* ACTION ITEM *
For this exercise, report every line of the material that includes "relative".

● ● ● ●

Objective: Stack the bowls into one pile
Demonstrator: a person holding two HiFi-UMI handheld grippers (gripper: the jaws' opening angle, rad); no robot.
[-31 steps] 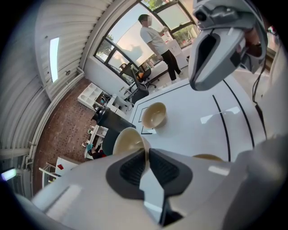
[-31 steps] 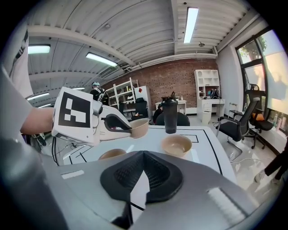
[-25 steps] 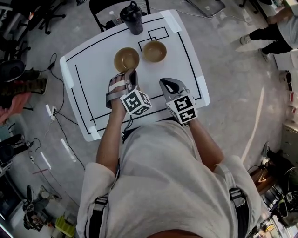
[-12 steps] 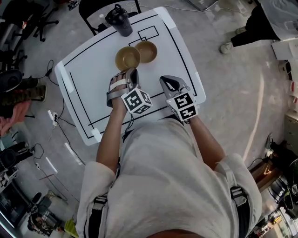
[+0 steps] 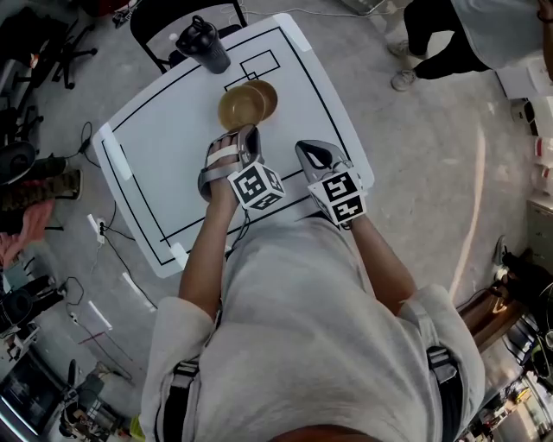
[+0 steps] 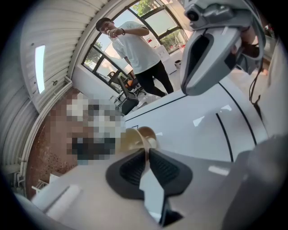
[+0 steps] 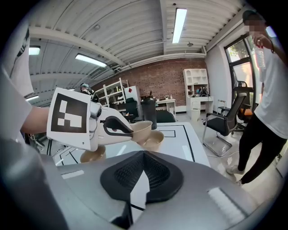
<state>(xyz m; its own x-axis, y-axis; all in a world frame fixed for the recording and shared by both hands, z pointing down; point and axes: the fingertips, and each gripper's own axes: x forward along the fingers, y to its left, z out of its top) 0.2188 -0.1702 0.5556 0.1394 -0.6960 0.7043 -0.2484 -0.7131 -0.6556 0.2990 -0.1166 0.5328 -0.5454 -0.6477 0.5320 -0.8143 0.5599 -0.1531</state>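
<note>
My left gripper [image 5: 245,133] is shut on the near rim of a tan bowl [image 5: 239,106] and holds it off the white table [image 5: 164,147]. This bowl overlaps a second tan bowl [image 5: 268,93] standing just to its right. In the left gripper view the pads [image 6: 130,168] pinch the bowl's rim [image 6: 134,140], with the second bowl [image 6: 151,134] behind. The right gripper view shows the held bowl [image 7: 141,129], the second bowl [image 7: 155,140] and a third bowl [image 7: 93,155] on the table under the left gripper [image 7: 128,131]. My right gripper [image 5: 308,151] hovers at the near right, shut and holding nothing.
A black shaker bottle [image 5: 200,43] stands at the table's far edge, with a black chair [image 5: 160,22] behind it. A person [image 5: 449,34] stands beyond the table's right corner. An office chair [image 7: 222,128] is to the right. Cables lie on the floor at the left.
My left gripper has carried the held bowl to the right, from beside the second bowl to overlapping it. The right gripper has stayed in place.
</note>
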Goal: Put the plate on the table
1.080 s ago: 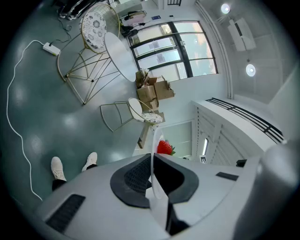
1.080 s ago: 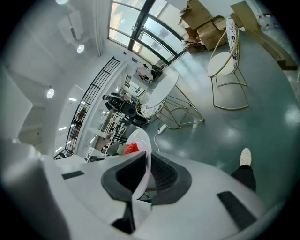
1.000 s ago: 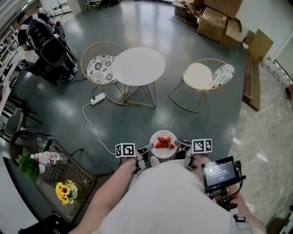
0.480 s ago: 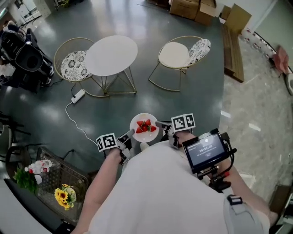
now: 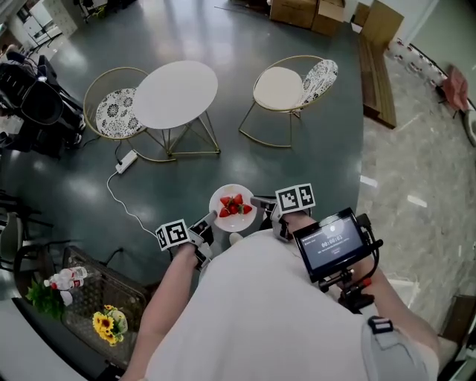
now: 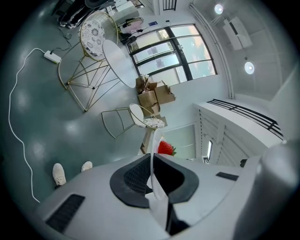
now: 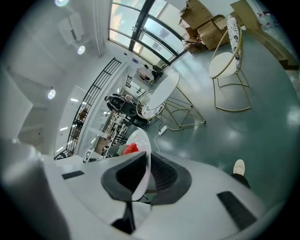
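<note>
The step in hand is, I think, the carrying. The plate (image 5: 233, 208) with the strawberries (image 5: 233, 204) hangs in the air just in front of the person, above the floor (image 5: 320, 160) and well apart from the round white counter (image 5: 175, 94).

The left claw (image 5: 209, 221) pinches the plate's left rim and the right claw (image 5: 259, 202) pinches the opposite rim. In each gripper view the thin white edge stands between the two dark pads, so both claws are pressed onto the plate and not spread.

The next move probably calls for walking forward and a little to the left, with the plate kept level so the fruit does not roll. Then the plate must come down flat on the counter top before either claw lets go. A tilt toward one side is the main risk.

The counter top is smooth, and nothing shows on it. It stands on thin gold wire legs. The floor is dark grey-green and glossy. A chair with a patterned cushion (image 5: 111, 111) stands beside the counter, and a second chair (image 5: 281, 88) is to the right. A power strip (image 5: 123, 161) with a white cable lies near the legs, and cardboard boxes (image 5: 312, 11) are along the far side.
</note>
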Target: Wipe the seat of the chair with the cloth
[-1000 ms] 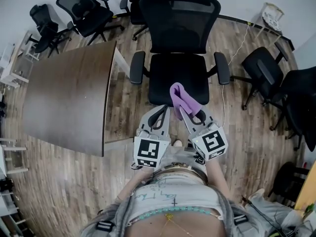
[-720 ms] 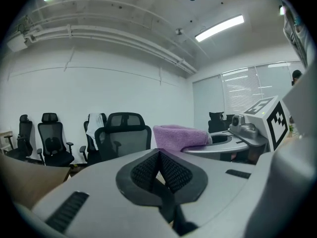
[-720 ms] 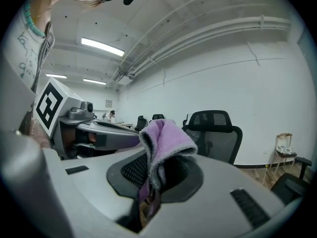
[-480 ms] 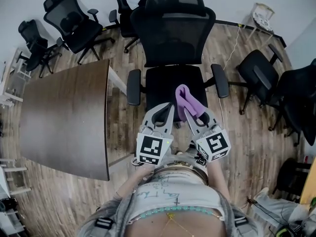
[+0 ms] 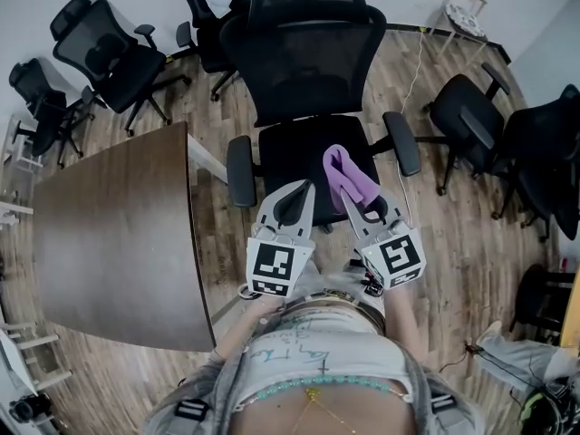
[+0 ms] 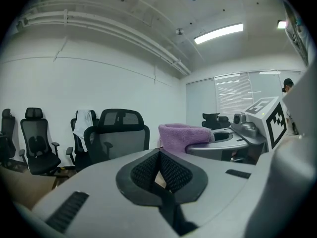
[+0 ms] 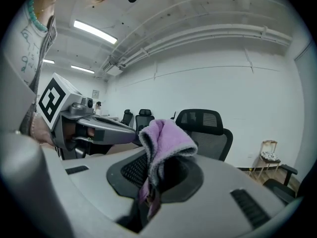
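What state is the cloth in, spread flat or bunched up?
Bunched up: the cloth is a folded wad pinched in the right tool, its loop standing above the jaws, not laid flat.

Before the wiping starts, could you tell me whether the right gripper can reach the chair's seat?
Probably yes: the right gripper, shut on the purple cloth, is at the front of the seat, and nothing lies between.

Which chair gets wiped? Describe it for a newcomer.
Start at the brown table; just right of it stands a black mesh-back chair, facing the person. Unlike the other black chairs near the walls, it has the purple cloth held over its seat by the right gripper.
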A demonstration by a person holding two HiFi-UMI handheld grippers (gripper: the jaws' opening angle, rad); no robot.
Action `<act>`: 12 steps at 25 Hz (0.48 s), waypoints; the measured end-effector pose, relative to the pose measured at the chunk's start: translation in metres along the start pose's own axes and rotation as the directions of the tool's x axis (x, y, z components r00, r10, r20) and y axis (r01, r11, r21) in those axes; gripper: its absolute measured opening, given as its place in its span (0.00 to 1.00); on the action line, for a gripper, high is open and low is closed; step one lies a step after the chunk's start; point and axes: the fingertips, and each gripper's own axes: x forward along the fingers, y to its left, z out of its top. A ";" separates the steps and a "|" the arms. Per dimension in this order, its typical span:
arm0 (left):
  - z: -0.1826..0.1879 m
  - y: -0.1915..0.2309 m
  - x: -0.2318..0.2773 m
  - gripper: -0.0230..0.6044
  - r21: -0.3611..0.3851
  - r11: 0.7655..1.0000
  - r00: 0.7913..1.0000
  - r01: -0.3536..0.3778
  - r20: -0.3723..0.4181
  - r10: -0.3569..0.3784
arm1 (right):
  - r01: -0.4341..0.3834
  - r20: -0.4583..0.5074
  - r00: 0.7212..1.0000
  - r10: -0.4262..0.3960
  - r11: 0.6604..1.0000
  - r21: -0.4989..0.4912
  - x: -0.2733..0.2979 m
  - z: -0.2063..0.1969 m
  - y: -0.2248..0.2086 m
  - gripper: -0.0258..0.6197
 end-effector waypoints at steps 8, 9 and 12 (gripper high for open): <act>-0.005 0.012 0.015 0.04 -0.004 1.000 1.000 -0.007 -0.023 0.007 | 0.012 0.003 1.000 -0.013 1.000 0.007 0.009 0.001 -0.014 0.11; -0.005 0.013 0.017 0.04 -0.005 1.000 1.000 -0.013 -0.027 0.013 | 0.010 0.001 1.000 -0.010 1.000 0.015 0.010 0.001 -0.017 0.11; -0.005 0.018 0.026 0.04 -0.011 0.999 0.998 -0.044 -0.036 0.044 | -0.012 0.003 1.000 0.012 1.000 0.019 0.019 -0.001 -0.028 0.11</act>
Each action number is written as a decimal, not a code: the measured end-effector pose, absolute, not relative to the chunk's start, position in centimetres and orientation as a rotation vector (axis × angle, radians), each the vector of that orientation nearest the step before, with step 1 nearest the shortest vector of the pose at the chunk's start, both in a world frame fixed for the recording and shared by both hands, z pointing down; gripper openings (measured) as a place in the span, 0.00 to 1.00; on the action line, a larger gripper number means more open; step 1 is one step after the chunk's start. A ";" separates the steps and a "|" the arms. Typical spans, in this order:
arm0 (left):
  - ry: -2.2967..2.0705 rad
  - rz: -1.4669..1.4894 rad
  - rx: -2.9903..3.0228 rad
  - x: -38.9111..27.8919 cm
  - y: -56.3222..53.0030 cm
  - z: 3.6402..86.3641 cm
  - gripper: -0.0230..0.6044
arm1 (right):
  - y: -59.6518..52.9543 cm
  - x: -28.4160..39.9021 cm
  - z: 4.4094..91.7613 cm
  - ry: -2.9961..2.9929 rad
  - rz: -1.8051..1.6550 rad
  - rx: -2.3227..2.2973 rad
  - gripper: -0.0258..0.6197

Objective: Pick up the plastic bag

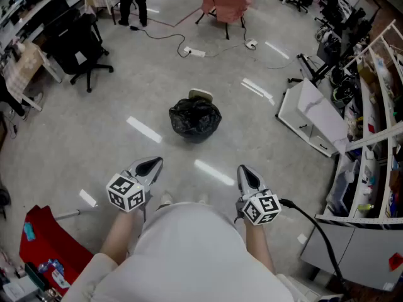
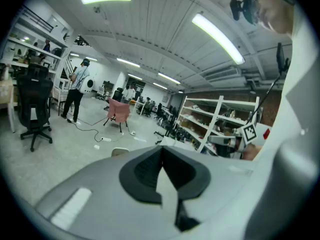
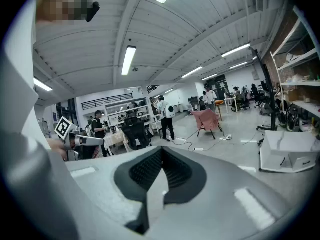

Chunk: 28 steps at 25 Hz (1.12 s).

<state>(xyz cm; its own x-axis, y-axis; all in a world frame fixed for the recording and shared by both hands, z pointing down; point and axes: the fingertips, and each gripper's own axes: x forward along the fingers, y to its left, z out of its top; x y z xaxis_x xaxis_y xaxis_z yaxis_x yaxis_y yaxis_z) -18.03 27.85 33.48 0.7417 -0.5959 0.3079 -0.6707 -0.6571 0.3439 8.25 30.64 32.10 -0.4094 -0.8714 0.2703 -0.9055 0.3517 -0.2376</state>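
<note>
Head view looks down at a grey floor (image 1: 94,131). The black plastic bag (image 1: 195,119) sits on the floor near its middle, all puffed up and round. A small pale thing (image 1: 201,94) peeks out just behind the bag, and I cannot tell what it is.

The left claw (image 1: 150,166) and the right claw (image 1: 244,172) are both held up in the air, side by side, and they point toward the bag. The bag is well apart from them, and neither claw touches it.

In the left gripper view, the left claw (image 2: 161,156) is clenched tight with nothing in it. In the right gripper view, the right claw (image 3: 161,159) is clenched tight too, and it holds nothing.

A pink chair (image 1: 223,5) stands by the far edge of the floor. A black chair (image 1: 75,43) stands near the far left corner. Shelves (image 1: 378,106) line the right edge.
</note>
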 end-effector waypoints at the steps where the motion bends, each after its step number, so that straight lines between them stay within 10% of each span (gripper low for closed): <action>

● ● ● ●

* SOLUTION BELOW *
Action `<act>`: 12 steps at 25 Hz (0.48 s), waypoints; the measured end-effector pose, relative to the pose measured at the chunk's start: translation in metres along the start pose's own axes and rotation as the directions of the tool's x axis (x, y, z components r00, r10, r20) and y axis (r01, r11, r21) in those axes; gripper: its absolute measured opening, given as its place in its span (0.00 to 1.00); on the action line, for a gripper, high is open and low is closed; step one lies a step after the chunk's start; point and axes: the fingertips, and each gripper's own axes: x forward along the fingers, y to its left, z out of its top. A ";" separates the steps and a "|" the arms. Per dimension in this order, its typical span:
Each action number is written as a decimal, not a code: the measured end-effector pose, absolute, not relative to the chunk's start, position in centimetres and orientation as a rotation vector (axis × angle, radians), each the vector of that orientation nearest the step before, with step 1 nearest the shortest vector of the pose at the chunk's start, both in a world frame fixed for the recording and shared by both hands, z pointing down; gripper openings (measured) as a place in the span, 0.00 to 1.00; on the action line, a larger gripper number means more open; step 1 is one step after the chunk's start. A ";" separates the steps and a "|" the arms. Typical spans, in this order:

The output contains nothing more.